Lexicography unbound

Dictionaries have found their ideal format

THERE is something comforting in a dictionary: right angles, a pleasing heft, reassuringly rigid covers. A new one is tight, a bright sheaf of discoveries yet to be made; an old one is a musty but trusted cosy friend. A good dictionary is the classic school-leaving gift from ambitious parents to their children. A great dictionary might even be passed on through several generations.

But maybe the most reassuring thing about a dictionary is its finite nature. A small dictionary contains all the words you need to know, and a really big one seems to contain all the words in existence. Having one nearby seems to say that the language has boundaries, and reasonable ones at that.

It might surprise dictionary-owners to know that most lexicographers do not think of their subject in this way at all. The decision to impose a page-count on a dictionary is in fact a painful one. Definitions can almost never cover the full complexity of a word, even in huge dictionaries. And even more painful is leaving words out simply for reasons of space.

Many readers think that something is a “real word” if it’s “in the dictionary” (raising the question of which of the hundreds of English dictionaries they mean). But lexicographers don’t like to regard themselves as letting the trusty words in and keeping the bad guys out. Erin McKean, who left traditional lexicography to found an online dictionary, Wordnik, explained why she chose a format that could allow virtually limitless entries: “I don’t want to be a traffic cop!”

Lexicographers prefer to think they are a different kind of cop: the kind in the title of John Simpson’s “The Word Detective”, published in October, a memoir of his time as editor-in-chief of the Oxford English Dictionary (OED). Mr Simpson’s lexicography career began in the 1970s, scouring books for example usages and writing them down on notecards. (The original OED was published in alphabetically consecutive volumes between 1884 and 1928; Mr Simpson worked on the supplement of new words and meanings.) In 1982 a new boss shocked the then-editor with a plan to computerise the dictionary’s ways: both the lexicographic work itself, with digital research files, and its outcome, an OED on compact disc. But that wasn’t the final shape either: by the end of Mr Simpson’s tenure in 2013, the OED’s flagship product was a website with entries richly linked to one another and updated at regular intervals.

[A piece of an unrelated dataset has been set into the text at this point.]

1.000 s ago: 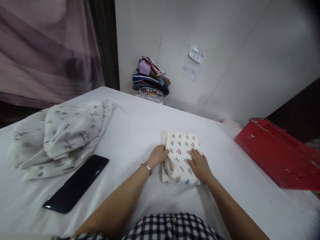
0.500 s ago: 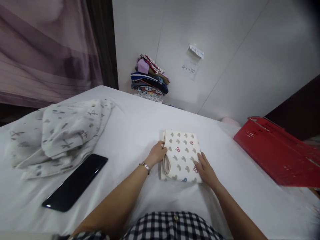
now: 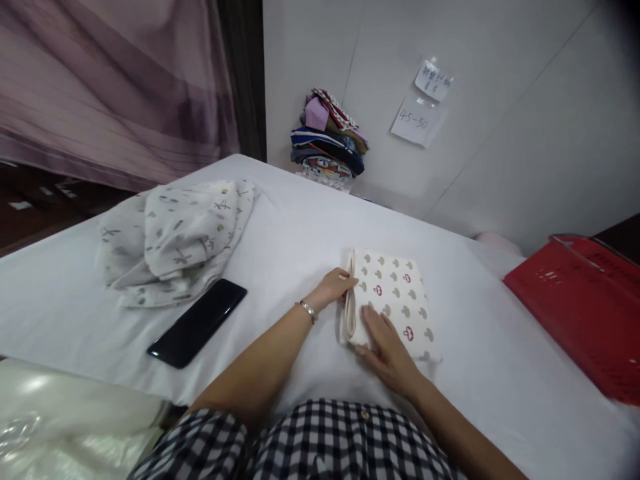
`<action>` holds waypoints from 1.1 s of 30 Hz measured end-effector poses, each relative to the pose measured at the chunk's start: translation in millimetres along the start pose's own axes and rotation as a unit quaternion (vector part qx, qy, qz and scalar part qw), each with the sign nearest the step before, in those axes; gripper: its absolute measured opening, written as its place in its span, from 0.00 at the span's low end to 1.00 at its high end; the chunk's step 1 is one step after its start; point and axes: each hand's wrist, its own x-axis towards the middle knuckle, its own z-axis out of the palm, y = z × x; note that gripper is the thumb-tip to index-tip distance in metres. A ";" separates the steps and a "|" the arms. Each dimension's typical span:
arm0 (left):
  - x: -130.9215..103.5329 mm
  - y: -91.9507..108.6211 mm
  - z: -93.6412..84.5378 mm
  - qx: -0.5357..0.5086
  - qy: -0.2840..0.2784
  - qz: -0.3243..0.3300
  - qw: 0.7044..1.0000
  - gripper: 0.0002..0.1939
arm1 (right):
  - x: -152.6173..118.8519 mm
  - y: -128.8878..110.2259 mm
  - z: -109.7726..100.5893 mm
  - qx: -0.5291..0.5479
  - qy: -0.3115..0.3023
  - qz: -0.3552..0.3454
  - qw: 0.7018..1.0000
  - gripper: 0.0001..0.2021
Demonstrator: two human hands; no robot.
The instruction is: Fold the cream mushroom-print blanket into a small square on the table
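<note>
A folded cream cloth (image 3: pixel 395 300) printed with grey, red and other mushrooms lies flat on the white-covered table (image 3: pixel 295 233). At its left folded edge, my left hand (image 3: pixel 336 285) pinches the layers between thumb and fingers. My right hand (image 3: pixel 387 347) rests on the cloth's near left part, fingers stretched out over the top and the thumb by the near edge. Left of my arms lies a black phone-shaped slab (image 3: pixel 197 323). Beyond it is a crumpled white cloth (image 3: pixel 175 233) with a leaf-like print.
A red plastic basket (image 3: pixel 580 313) stands at the table's right side. Folded clothes (image 3: pixel 330 143) are stacked by the wall, where paper notes (image 3: pixel 419 121) hang. Clear plastic packaging (image 3: pixel 75 413) lies at the lower left, and a pinkish curtain (image 3: pixel 115 87) hangs at the back left.
My right hand has moved from the cloth's right edge to its near left part. My left hand stays at the left fold. The view has shifted, showing plastic packaging at lower left.
</note>
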 end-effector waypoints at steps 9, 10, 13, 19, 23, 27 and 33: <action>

A dictionary is really a database; it has fields for headword, pronunciation, etymology, definition, and in the case of historical dictionaries like the OED, citations of past usages. Its natural home is one that allows the reader to consult it in any way that makes sense. Look up a single word. Or look up all the citations by a single author. Or those which share a root: only such a tool can tell you that the OED knows of 1,011 words ending in –ology, against 508 with –ography.

When a new word like “grok” appears or the meaning of a word like “marriage” expands, as it has recently, readers need not wait for years for a new print dictionary. Once the new word or meaning seems here to stay, it can be added in an instant. The OED is conservative: a rule of thumb is to wait until a word has hung on for at least ten years. But the principle is to catch all of the language in use, and not merely to admit the good words, whatever those are.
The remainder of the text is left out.